Noting that the "multi" as given in the context of the question was used in the expectation that this would "update multiple elements" but this was not and still is not the case. It's usage here applies to "multiple documents" as has always been the case or now otherwise specified as the mandatory setting of .updateMany() in modern API versions.
NOTE Somewhat ironically, since this is specified in the "options" argument for .update() and like methods, the syntax is generally compatible with all recent release driver versions.

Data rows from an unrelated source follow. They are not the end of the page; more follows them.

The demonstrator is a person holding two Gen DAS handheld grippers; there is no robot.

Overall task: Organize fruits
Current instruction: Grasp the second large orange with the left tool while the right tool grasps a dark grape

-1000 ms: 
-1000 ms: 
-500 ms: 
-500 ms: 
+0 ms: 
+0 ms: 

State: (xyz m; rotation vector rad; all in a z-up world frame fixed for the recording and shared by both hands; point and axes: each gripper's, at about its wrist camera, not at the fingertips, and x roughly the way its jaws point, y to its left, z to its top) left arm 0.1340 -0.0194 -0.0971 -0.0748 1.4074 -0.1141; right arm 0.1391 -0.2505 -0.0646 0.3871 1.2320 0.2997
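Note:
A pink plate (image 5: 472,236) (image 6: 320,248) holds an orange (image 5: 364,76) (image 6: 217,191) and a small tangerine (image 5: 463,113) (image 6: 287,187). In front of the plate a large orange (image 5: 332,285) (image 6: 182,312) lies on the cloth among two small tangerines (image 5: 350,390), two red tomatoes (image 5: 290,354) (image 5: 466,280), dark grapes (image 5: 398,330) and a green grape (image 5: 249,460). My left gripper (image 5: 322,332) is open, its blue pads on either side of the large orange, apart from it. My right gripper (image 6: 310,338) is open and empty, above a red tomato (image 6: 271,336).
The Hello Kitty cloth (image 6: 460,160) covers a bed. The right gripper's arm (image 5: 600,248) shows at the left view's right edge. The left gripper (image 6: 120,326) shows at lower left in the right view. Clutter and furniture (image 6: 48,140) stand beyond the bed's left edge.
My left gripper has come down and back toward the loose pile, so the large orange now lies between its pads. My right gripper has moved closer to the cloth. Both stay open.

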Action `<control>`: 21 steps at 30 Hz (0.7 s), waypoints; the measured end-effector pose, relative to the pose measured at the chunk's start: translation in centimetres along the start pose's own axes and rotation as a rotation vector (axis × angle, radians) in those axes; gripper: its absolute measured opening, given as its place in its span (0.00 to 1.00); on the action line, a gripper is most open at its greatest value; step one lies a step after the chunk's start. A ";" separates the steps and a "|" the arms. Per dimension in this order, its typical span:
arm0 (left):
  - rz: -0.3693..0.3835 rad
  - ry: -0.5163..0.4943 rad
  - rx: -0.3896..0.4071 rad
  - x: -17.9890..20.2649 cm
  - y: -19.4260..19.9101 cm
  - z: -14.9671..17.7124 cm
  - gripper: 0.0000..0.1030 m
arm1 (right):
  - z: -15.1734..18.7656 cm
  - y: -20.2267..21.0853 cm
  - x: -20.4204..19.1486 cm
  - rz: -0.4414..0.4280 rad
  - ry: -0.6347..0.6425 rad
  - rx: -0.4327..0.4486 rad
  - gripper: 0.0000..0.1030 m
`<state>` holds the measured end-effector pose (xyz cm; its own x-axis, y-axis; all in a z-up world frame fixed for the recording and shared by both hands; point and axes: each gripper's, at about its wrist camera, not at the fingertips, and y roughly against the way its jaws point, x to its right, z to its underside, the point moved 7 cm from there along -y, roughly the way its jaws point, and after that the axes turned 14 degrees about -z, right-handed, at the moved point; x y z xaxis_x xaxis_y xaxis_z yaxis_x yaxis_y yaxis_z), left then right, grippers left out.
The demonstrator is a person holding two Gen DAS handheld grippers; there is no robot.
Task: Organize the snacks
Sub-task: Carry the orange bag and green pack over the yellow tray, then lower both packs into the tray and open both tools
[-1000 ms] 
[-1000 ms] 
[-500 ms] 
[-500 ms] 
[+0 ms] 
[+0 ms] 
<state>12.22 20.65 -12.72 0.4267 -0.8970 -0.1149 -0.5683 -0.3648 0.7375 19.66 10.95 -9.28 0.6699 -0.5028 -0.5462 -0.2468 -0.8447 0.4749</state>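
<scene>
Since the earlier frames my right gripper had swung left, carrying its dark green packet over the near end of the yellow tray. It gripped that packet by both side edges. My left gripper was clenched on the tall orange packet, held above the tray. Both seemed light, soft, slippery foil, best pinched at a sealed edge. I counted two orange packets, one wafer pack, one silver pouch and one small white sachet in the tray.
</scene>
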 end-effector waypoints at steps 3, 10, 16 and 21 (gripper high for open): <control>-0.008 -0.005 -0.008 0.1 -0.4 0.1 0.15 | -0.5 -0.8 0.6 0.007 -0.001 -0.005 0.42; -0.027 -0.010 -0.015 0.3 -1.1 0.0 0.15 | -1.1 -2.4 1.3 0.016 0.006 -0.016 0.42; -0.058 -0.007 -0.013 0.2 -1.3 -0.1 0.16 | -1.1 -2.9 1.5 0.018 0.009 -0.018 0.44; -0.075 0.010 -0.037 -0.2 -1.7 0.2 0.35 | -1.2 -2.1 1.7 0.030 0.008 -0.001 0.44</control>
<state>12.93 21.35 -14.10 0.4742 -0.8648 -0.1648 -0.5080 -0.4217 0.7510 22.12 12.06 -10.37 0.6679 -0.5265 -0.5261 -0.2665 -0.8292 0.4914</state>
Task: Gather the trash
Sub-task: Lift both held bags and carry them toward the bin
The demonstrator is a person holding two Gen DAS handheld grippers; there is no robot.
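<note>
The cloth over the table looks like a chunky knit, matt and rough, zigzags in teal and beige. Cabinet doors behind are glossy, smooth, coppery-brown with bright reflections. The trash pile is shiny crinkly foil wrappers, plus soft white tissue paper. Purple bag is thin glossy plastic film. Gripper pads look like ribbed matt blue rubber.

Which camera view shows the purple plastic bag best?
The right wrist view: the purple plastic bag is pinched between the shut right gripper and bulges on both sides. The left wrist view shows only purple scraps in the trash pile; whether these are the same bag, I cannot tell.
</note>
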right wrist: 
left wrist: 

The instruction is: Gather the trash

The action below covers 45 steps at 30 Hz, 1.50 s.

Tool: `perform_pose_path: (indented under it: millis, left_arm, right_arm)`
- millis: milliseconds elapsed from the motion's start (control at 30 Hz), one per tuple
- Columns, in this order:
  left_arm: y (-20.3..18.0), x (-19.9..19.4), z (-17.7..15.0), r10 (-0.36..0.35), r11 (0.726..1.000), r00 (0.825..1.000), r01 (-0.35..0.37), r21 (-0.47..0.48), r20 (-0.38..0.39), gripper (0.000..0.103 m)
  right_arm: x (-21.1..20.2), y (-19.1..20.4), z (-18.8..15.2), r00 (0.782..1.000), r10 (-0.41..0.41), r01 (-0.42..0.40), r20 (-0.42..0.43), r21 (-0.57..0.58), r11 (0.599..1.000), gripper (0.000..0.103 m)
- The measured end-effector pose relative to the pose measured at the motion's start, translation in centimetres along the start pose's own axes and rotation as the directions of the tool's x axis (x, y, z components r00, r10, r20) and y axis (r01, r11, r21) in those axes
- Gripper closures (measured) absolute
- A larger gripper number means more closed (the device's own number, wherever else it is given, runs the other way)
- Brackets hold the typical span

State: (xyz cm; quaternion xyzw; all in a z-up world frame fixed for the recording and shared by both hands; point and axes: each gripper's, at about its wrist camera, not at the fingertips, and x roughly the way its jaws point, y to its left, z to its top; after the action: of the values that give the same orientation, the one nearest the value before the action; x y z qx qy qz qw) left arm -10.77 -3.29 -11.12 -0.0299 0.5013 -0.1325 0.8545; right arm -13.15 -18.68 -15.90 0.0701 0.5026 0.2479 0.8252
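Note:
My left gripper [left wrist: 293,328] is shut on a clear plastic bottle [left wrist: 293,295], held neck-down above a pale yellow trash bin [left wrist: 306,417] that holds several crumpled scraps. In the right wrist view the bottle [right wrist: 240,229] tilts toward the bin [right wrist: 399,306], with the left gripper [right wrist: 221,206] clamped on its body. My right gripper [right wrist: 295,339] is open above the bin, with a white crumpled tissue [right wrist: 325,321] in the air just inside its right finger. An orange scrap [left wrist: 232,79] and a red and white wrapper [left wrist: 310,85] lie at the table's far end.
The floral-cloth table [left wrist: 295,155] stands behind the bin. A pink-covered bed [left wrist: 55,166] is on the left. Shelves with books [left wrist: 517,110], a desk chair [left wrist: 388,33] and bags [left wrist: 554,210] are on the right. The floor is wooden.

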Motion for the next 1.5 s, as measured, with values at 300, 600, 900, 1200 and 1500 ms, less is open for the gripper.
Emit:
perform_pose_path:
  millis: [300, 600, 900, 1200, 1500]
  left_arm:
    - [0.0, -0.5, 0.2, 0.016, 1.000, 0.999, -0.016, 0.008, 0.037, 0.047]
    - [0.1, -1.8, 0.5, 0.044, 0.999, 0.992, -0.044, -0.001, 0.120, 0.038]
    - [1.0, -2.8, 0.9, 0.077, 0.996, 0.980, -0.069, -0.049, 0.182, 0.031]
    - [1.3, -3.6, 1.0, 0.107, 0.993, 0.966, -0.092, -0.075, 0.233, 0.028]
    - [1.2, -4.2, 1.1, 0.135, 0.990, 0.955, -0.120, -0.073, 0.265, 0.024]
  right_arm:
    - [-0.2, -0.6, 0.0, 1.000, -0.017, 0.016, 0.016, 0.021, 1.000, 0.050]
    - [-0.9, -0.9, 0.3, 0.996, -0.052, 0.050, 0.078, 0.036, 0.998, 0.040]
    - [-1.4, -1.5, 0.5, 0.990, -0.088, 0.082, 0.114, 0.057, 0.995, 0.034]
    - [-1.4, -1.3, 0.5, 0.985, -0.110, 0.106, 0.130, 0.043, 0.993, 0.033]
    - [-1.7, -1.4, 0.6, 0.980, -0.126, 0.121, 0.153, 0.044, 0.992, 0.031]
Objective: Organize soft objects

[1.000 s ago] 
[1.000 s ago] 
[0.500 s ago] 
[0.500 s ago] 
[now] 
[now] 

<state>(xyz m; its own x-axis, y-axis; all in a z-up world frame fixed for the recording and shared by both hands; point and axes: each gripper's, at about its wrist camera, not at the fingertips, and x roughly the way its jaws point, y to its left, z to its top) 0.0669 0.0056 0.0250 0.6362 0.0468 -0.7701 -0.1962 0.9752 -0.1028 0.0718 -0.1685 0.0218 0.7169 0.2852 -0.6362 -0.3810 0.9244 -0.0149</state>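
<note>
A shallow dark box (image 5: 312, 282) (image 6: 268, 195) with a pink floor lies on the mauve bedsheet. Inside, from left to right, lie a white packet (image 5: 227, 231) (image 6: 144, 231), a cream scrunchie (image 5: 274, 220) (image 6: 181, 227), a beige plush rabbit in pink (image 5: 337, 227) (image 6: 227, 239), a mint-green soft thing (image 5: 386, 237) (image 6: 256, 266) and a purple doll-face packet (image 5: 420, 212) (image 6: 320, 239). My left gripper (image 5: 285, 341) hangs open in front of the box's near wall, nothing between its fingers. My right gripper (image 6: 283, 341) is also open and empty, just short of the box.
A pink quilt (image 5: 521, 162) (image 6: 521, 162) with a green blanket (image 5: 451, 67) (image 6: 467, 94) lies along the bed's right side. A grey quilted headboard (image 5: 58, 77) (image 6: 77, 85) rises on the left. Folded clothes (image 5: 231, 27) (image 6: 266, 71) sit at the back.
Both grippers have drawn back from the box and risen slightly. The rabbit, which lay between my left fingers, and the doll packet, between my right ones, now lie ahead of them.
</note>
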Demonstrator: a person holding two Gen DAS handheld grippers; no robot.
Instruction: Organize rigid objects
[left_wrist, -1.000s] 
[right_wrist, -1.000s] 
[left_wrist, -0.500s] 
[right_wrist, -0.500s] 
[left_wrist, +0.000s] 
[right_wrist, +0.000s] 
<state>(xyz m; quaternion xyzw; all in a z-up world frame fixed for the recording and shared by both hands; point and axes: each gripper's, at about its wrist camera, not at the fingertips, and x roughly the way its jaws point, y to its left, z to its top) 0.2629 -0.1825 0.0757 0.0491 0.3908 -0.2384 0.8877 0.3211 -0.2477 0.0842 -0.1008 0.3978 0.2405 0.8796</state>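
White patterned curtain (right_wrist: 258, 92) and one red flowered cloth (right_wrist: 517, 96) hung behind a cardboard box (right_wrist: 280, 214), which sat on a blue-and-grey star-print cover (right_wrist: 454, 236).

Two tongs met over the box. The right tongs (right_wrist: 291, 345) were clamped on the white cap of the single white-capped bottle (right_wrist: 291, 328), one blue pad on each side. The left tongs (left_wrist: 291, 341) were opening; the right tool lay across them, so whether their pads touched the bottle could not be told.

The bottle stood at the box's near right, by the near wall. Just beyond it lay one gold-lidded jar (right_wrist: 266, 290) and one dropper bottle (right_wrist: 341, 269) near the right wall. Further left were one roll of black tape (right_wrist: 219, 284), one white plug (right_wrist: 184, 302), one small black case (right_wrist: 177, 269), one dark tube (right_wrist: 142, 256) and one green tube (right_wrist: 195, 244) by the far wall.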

However this is not true of the mongo shell, since the way the method is implemented there ( "ironically for backward compatibility" ) the arrayFilters argument is not recognized and removed by an internal method that parses the options in order to deliver "backward compatibility" with prior MongoDB server versions and a "legacy" .update() API call syntax.
So if you want to use the command in the mongo shell or other "shell based" products ( notably Robo 3T ) you need a latest version from either the development branch or production release as of 3.6 or greater.
See also positional all $[] which also updates "multiple array elements" but without applying to specified conditions and applies to all elements in the array where that is the desired action.
Also see Updating a Nested Array with MongoDB for how these new positional operators apply to "nested" array structures, where "arrays are within other arrays".
IMPORTANT - Upgraded installations from previous versions "may" have not enabled MongoDB features, which can also cause statements to fail. You should ensure your upgrade procedure is complete with details such as index upgrades and then run
db.adminCommand( { setFeatureCompatibilityVersion: "3.6" } )
Or higher version as is applicable to your installed version. i.e "4.0" for version 4 and onwards at present. This enabled such features as the new positional update operators and others. You can also check with:
db.adminCommand( { getParameter: 1, featureCompatibilityVersion: 1 } )
To return the current setting
UPDATE:
As of Mongo version 3.6, this answer is no longer valid as the mentioned issue was fixed and there are ways to achieve this. Please check other answers.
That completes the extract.